EXERCISE PROMPT. Copy each line that contains the string "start", taking them from the material.
[[ DATA SHOWN open ]]
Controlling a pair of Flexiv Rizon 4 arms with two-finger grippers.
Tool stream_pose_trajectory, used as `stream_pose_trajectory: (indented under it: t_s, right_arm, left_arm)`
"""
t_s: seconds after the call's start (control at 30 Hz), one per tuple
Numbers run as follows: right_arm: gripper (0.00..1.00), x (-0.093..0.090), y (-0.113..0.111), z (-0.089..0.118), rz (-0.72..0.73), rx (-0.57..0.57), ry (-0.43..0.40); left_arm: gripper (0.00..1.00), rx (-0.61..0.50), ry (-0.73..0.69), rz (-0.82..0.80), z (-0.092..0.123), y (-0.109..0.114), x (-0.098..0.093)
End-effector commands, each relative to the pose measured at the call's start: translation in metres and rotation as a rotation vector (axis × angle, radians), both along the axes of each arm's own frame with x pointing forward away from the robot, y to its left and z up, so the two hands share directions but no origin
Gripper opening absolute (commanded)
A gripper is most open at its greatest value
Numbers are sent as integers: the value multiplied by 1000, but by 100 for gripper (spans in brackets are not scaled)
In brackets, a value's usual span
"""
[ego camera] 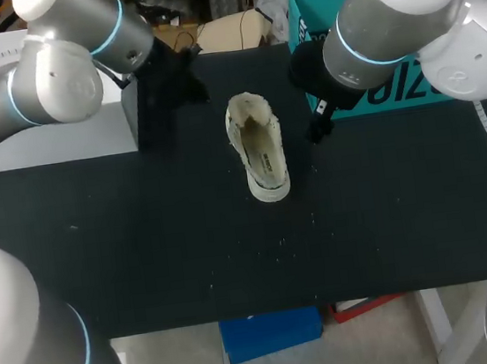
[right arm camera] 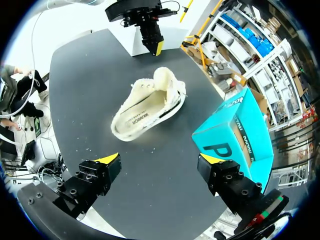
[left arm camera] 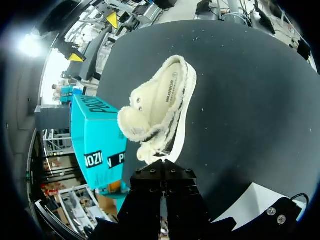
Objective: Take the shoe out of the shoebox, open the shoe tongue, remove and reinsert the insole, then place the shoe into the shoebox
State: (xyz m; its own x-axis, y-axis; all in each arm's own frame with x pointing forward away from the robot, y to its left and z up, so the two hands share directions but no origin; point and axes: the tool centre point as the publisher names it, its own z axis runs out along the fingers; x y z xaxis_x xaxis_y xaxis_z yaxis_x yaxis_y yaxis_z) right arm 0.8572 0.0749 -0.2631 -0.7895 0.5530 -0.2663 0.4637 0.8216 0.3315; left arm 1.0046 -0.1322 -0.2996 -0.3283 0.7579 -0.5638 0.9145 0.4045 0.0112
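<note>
Can see only part of the shoebox [ego camera: 402, 96], behind the right arm [ego camera: 400, 12] at 2 o'clock. Find the shoe [ego camera: 257, 149] out in the middle, left gripper [right arm camera: 157, 47] pinched closed and empty at its 11 o'clock, right gripper [right arm camera: 160, 162] spread wide at 3 o'clock.

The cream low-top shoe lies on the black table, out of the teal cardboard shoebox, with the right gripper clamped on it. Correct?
One thing is wrong. The right gripper is open and touches nothing: the right wrist view shows its fingers wide apart, the cream low-top shoe ahead of them. The shoe does lie on the black table, out of the teal cardboard shoebox.
</note>
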Motion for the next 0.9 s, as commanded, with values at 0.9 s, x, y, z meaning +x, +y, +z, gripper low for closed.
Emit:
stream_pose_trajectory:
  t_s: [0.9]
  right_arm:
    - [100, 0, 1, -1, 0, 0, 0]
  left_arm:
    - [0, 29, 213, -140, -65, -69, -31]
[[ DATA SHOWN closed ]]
ANSWER FOR THIS EXERCISE.
t_s: seconds after the call's start (control at 30 Hz), one per tuple
End-effector commands, each relative to the pose measured at the call's start: translation in metres and rotation as a rotation vector (axis × angle, radians), both along the axes of each arm's own frame with x pointing forward away from the robot, y to its left and z up, so the two hands share directions but no origin

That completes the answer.